→ **DATA SHOWN**:
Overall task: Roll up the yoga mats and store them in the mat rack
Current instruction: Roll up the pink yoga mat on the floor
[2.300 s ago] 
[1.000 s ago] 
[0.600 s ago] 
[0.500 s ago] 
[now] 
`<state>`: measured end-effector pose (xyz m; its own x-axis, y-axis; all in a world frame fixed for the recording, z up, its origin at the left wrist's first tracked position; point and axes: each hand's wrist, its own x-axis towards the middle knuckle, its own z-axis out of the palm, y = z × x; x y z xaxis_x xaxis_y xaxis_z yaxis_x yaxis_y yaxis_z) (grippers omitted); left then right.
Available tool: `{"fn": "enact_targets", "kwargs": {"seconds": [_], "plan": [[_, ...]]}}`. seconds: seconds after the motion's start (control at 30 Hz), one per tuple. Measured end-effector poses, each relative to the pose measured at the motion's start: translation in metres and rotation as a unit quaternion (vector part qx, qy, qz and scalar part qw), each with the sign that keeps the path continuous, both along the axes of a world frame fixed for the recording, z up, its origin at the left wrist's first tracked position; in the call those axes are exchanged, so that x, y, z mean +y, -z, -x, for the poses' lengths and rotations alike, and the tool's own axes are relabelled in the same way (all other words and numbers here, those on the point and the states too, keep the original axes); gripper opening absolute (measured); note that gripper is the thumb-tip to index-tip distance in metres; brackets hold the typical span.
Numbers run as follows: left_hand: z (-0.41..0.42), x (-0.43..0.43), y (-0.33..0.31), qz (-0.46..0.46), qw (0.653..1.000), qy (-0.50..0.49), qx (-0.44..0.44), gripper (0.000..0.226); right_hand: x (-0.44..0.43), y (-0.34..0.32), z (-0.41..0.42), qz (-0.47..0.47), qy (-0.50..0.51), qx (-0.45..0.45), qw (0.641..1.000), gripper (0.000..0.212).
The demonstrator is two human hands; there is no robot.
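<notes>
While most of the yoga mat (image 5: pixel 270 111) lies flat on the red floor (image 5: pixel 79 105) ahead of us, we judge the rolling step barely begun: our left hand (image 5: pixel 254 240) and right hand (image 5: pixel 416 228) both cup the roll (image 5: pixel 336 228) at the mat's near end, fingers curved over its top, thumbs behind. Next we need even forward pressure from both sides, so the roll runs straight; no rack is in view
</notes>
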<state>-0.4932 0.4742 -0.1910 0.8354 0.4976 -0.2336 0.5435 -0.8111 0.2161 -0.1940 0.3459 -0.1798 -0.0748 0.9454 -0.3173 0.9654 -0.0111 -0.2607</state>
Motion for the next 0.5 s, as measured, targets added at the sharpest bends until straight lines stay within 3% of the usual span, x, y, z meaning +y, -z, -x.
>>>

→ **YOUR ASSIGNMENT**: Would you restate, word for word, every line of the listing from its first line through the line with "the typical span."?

→ **RESULT**:
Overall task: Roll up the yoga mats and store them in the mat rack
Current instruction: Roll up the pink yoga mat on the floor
[2.300 s ago] 
[1.000 s ago] 
[0.600 s ago] 
[0.500 s ago] 
[now] 
`<state>`: measured end-effector pose (xyz m; its own x-axis, y-axis; all in a world frame fixed for the recording, z up, its origin at the left wrist's first tracked position; point and axes: each hand's wrist, its own x-axis towards the middle knuckle, its own z-axis out of the palm, y = z × x; x y z xaxis_x xaxis_y xaxis_z yaxis_x yaxis_y yaxis_z) (grippers omitted); left then right.
Available tool: `{"fn": "enact_targets", "kwargs": {"seconds": [_], "plan": [[_, ...]]}}`. seconds: seconds after the motion's start (control at 30 Hz), one per tuple. Measured end-effector poses, each relative to the pose measured at the motion's start: translation in metres and rotation as a unit quaternion (vector part qx, qy, qz and scalar part qw), each with the sign that keeps the path continuous, both along the axes of a world frame fixed for the recording, z up, its origin at the left wrist's first tracked position; in the call those axes are exchanged, so that x, y, z mean +y, -z, -x, for the poses' lengths and rotations alike, and the tool's own axes are relabelled in the same way (all other words and numbers here, those on the point and the states too, keep the original axes); gripper opening absolute (measured); note that gripper is the thumb-tip to index-tip distance in metres; brackets hold the typical span.

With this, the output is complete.